Python Models
Similar to SQL models, all Python model files must be in the models/dbviews/
or models/federates/
folder, and use the .py extension. There is actually no difference in functionality between Python models in either folder. The folder you choose for each Python model is simply personal preference based on its purpose.
You can use the [sqrl init] command to create example Python models:
sqrl init --core --dbview py --federate py
File Contents
All Python model files must contain a main function with a sqrl argument of type ModelArgs and return a pandas dataframe. This may look something like:
def main(sqrl: sr.ModelArgs) -> pd.DataFrame:
...
return df
Python model files can also contain a dependencies function with a sqrl argument of type [ModelDepArgs] and return a list of model names that the Python model depends on. This may look something like:
def dependencies(sqrl: sr.ModelDepsArgs) -> Iterable[str]:
...
return ["my_dependent_model"]
Similar to how SQL models have to compile first before running, you can think of the dependencies function as compiling the Python model and the main function as running the Python model. In a DAG of models, the dependencies function runs in upstream order, and the main function runs in downstream order.
Input Arguments
Both sqrl arguments of type [ModelDepArgs] and ModelArgs have access to the same member variables as the sqrl argument in the context.py file (sqrl.prms, sqrl.user, sqrl.traits, etc.).
Both also have access to the sqrl.ctx member variable, which lets you access dictionary values defined in context.py.
The sqrl argument of ModelArgs also include a few additional methods and member variables not included in [ModelDepArgs]. Two common ones include the sqrl.connections dictionary and the sqrl.ref method.
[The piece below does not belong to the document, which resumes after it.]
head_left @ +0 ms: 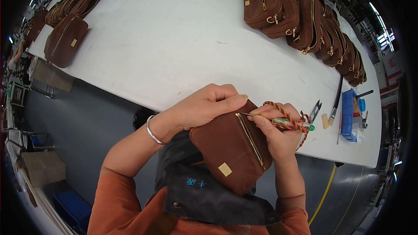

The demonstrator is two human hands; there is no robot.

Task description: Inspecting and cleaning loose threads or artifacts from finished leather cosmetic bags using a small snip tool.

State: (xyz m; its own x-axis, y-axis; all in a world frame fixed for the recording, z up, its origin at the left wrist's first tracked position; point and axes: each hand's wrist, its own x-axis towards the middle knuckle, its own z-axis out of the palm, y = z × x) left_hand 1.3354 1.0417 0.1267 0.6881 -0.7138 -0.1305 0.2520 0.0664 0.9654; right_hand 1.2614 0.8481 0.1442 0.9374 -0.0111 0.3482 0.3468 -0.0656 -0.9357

- The connections dictionary contains database connection names as keys and SQLAlchemy engines as values. More details on defining database connections can be found in Database Connections page.
- The ref method takes a single string argument for model name and returns the pandas dataframe for that model. The model name must be defined in the dependencies function.
More details can be found in the Python API docs for [ModelDepArgs] and ModelArgs.
Sharing Code Across Models
Just like importing/including macros in SQL models, you can import Python modules stored anywhere in your project or environment.
Within a project, suppose you have the Python function below defined in lib/mymodule.py
relative to the project root:
def myfunction(...):
...
return ...
Then you can import the function at the top of any Python file:
from lib import mymodule as m
...
myvar = m.myfunction(...)
It's also easy to share Python code across Squirrels projects. If you have a Python module in a git project downloaded with dbt deps
, you can import it from "sqrl_packages". Any Python package installed into your Python environment can be imported as well.